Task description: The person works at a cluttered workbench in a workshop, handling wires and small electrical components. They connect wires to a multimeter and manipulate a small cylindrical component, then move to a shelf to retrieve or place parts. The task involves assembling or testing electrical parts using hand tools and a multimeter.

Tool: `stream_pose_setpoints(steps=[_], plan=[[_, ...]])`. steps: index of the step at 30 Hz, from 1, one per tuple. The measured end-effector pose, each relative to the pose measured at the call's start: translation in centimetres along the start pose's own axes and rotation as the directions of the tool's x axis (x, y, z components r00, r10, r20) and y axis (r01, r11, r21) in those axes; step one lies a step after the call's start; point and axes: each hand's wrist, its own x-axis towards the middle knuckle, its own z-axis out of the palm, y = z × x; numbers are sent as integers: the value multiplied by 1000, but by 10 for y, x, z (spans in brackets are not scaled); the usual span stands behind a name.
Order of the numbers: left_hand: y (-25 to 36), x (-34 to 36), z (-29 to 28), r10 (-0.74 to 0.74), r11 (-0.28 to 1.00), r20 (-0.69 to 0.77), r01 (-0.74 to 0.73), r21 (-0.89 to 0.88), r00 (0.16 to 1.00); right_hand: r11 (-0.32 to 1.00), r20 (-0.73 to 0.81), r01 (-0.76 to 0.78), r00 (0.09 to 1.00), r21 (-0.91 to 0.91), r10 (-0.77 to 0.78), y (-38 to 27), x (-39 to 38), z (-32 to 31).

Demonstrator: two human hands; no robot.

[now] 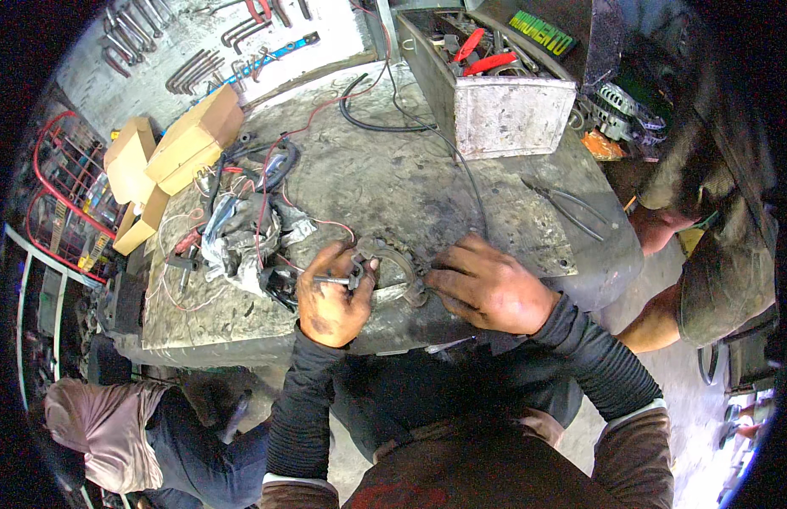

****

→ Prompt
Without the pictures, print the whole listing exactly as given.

→ Response area
Task description: The person works at a cluttered workbench in a workshop, handling wires and small electrical components. They connect wires to a multimeter and manipulate a small cylindrical component, then move to a shelf to retrieve or place parts. The task involves assembling or testing electrical parts using hand tools and a multimeter.

Tool: `stream_pose_setpoints(steps=[_], plan=[[_, ...]])`. steps: index of the step at 30 Hz, from 1, one per tuple. The measured end-effector pose, each relative to the pose measured at the call's start: translation in centimetres along the start pose's own axes and rotation as the directions of the tool's x axis (x, y, z components r00, r10, r20) and y axis (r01, r11, r21) in those axes; step one lies a step after the call's start; point and axes: each hand's wrist, its own x-axis towards the middle knuckle, its own z-axis out of the palm, y = z × x; numbers are sent as integers: the value multiplied by 1000, but by 10 for y, x, z (spans in brackets are not scaled); the usual span stands behind a name.
Order of the numbers: left_hand: y (-25 to 36), x (-34 to 36), z (-29 to 28), r10 (-0.74 to 0.74), r11 (-0.28 to 1.00), r20 (-0.69 to 0.77), r01 (-0.74 to 0.73), r21 (-0.89 to 0.88), r00 (0.16 to 1.00); right_hand: r11 (-0.32 to 1.00), r20 (-0.73 to 0.81), r01 (-0.76 to 0.78), r00 (0.09 to 1.00), r21 (-0.91 to 0.91), r10 (-0.77 to 0.78), y (-38 to 27), x (-39 to 38), z (-32 to 31).

Demonstrator: two human hands; no robot.

[now] 

Nothing remains to be added to the output.